Le tribunal des conflits du conseil d’Etat a estimé, lundi 19 mars, qu’il appartient à la justice judiciaire et non à la justice administrative de décider si le contrat nouvelles embauches (CNE) respecte le droit international, a indiqué le ministère de l’emploi. Par sa décision, le tribunal des conflits ne préjuge en rien de la légalité du CNE au regard de la convention de l’Organisation internationale du travail (OIT), mais reconnaît, de fait, "la valeur législative" du contrat.

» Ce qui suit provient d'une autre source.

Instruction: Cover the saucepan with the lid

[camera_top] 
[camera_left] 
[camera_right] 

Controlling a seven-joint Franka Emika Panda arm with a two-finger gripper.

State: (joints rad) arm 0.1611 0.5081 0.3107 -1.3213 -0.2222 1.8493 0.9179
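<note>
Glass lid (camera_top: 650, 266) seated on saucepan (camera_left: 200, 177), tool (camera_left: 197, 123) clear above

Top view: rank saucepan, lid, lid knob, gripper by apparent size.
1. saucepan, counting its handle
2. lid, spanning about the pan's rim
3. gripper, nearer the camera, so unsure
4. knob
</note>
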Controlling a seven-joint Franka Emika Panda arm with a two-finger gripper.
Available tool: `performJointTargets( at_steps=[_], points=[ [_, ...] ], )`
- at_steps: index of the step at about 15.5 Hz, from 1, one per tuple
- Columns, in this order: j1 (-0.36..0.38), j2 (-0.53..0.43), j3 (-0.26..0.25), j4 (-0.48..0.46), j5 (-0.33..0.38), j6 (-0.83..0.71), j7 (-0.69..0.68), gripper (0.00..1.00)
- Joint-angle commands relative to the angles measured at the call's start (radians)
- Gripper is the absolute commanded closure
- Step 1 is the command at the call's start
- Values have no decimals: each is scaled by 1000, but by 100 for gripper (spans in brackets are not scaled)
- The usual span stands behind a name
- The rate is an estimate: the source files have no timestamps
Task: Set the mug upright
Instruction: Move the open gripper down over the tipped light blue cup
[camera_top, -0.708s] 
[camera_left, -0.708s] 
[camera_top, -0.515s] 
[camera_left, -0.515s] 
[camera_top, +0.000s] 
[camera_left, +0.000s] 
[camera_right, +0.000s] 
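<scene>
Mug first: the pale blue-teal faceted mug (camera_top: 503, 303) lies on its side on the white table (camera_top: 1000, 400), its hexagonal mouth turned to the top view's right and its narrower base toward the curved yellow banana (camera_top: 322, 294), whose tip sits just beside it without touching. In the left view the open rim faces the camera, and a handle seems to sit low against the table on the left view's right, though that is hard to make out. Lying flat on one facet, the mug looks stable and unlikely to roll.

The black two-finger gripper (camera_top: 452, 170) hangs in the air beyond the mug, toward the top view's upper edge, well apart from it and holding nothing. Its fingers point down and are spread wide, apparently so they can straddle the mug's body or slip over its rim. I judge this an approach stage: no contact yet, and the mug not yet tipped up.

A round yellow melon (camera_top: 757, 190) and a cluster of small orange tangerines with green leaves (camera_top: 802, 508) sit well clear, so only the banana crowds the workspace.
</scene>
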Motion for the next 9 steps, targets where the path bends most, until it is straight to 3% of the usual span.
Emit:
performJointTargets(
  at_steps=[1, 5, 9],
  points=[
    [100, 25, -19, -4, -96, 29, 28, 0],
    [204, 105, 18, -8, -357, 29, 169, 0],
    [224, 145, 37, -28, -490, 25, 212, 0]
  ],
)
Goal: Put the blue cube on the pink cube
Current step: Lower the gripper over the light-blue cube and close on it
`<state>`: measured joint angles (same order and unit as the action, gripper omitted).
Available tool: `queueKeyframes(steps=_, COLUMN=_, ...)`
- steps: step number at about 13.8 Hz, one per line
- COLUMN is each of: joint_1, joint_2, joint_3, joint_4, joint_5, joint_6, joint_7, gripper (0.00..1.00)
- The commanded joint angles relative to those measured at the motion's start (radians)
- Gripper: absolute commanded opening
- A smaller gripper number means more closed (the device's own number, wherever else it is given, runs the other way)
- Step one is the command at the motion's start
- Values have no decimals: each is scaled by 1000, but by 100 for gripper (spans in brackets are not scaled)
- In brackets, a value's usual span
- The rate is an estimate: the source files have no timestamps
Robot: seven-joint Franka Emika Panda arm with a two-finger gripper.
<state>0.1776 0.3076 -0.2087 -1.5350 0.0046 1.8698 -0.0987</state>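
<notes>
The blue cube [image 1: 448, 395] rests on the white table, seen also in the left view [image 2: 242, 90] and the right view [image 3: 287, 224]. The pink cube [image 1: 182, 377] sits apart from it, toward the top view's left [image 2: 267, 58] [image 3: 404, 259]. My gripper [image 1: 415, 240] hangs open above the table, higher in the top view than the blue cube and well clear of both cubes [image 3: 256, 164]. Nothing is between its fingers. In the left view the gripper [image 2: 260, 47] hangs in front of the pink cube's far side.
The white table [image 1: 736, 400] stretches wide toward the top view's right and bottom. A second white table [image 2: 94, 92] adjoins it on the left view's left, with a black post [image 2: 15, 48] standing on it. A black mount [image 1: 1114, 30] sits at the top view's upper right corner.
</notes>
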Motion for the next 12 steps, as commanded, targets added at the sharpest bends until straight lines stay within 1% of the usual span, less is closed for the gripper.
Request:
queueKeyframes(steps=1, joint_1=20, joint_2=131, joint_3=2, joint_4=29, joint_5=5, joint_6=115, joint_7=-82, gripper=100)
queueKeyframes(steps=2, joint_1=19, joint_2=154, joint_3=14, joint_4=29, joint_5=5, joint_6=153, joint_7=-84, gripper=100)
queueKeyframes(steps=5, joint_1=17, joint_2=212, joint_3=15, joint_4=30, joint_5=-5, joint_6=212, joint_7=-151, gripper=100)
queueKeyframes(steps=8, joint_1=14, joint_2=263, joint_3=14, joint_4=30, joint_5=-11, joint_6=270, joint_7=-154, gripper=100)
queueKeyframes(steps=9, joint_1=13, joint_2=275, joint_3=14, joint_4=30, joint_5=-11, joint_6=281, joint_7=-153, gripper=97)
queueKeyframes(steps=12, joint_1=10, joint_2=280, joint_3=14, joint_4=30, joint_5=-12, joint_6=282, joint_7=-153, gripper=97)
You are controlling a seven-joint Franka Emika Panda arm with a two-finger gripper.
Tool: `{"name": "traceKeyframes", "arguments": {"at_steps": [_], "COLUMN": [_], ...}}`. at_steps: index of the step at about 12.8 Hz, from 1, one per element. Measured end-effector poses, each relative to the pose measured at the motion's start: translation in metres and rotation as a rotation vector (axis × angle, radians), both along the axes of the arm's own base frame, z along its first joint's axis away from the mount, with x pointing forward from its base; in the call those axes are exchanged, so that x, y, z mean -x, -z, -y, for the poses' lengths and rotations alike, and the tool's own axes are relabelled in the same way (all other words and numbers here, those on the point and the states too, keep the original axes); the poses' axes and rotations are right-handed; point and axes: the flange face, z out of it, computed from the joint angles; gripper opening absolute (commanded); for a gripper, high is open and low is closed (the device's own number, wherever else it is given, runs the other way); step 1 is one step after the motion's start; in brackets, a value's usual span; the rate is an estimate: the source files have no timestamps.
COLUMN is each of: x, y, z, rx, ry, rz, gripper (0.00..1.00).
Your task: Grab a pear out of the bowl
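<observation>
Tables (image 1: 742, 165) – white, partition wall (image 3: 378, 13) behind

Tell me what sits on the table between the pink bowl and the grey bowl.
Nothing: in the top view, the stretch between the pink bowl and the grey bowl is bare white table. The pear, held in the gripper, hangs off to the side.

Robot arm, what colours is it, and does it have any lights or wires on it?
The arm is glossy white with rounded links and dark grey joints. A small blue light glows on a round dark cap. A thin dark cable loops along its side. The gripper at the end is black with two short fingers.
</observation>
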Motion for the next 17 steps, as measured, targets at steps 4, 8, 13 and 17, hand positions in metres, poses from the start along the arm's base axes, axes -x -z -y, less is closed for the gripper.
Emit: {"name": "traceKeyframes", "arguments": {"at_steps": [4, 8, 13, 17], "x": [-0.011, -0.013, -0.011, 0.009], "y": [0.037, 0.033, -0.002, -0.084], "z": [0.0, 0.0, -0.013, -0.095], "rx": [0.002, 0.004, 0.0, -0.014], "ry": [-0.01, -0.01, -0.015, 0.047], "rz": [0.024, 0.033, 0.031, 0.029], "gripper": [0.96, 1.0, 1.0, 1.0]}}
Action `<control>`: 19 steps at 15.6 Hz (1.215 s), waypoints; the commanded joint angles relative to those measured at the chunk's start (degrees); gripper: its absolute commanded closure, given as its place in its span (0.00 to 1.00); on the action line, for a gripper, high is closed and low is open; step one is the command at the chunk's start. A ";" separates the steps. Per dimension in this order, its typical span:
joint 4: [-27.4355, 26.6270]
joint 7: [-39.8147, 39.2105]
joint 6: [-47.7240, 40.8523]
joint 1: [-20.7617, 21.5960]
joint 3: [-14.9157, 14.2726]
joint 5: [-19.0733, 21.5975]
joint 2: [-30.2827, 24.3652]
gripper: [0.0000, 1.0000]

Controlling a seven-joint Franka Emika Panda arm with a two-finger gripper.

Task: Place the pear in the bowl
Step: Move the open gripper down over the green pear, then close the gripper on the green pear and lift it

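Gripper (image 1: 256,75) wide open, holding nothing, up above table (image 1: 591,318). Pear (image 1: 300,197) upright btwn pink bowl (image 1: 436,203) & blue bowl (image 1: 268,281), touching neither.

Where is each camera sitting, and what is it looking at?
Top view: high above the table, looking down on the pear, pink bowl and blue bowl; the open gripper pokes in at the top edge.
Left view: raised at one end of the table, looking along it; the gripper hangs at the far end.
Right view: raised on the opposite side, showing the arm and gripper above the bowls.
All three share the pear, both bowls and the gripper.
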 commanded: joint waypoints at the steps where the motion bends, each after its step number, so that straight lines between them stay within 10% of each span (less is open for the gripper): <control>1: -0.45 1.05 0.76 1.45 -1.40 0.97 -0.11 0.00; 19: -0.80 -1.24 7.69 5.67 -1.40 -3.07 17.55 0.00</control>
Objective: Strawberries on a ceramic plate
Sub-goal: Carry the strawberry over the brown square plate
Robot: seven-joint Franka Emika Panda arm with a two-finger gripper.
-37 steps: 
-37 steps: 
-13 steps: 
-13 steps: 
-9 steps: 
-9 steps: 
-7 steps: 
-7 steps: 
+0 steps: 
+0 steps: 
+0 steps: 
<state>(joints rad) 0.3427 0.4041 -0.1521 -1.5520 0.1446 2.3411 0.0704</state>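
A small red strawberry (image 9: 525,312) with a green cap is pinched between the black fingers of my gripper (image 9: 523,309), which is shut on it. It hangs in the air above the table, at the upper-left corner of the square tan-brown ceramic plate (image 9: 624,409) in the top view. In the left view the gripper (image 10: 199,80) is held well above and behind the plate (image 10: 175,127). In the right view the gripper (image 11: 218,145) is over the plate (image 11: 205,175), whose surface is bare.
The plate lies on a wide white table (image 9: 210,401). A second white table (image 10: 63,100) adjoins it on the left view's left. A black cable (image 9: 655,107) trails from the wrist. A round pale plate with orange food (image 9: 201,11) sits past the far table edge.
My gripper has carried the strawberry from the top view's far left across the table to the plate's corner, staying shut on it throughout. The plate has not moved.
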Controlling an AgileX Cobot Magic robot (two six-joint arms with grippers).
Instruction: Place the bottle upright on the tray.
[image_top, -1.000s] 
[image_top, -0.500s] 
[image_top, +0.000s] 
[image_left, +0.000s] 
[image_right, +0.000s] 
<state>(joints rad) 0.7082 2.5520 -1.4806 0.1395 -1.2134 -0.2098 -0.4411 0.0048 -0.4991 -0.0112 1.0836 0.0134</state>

Il s’agit néanmoins d’un revers pour le gouvernement. En effet, à l’origine de cette bataille juridique figure une décision rendue, le 28 avril 2006, par le conseil des prud’hommes de Longjumeau (Essonne) qui avait requalifié le CNE d’une salariée licenciée en CDI classique - une première -, estimant que le CNE était contraire au droit international. L’employeur et le parquet avaient alors fait appel et l’affaire aurait dû être jugée à l’automne par la cour d’appel de Paris.
"CETTE QUESTION EST MAINTENANT TRANCHÉE"
Mais le dossier est remonté jusqu’au tribunal des conflits, le gouvernement soutenant qu’il relevait de la justice administrative et non de la justice classique (judiciaire). Le tribunal des conflits lui a donné tort lundi. "Cette question est maintenant tranchée et les tribunaux judiciaires auront à se prononcer", a admis le ministère dans un communiqué.
Créé en août 2005, le CNE a suscité 31 900 intentions d’embauche en février 2007, soit 5,5 % du total dans les entreprises de moins de 20 salariés, selon des données corrigées des variations saisonnières publiées, jeudi, par l’Agence centrale des organismes de Sécurité sociale (Acoss). Les CDI ont compté pour 20,7 % des intentions d’embauche et les CDD d’un mois et plus pour 16,3 %. Les CDD de moins de 30 jours (56 %) représentaient la majorité des contrats proposés par ces entreprises.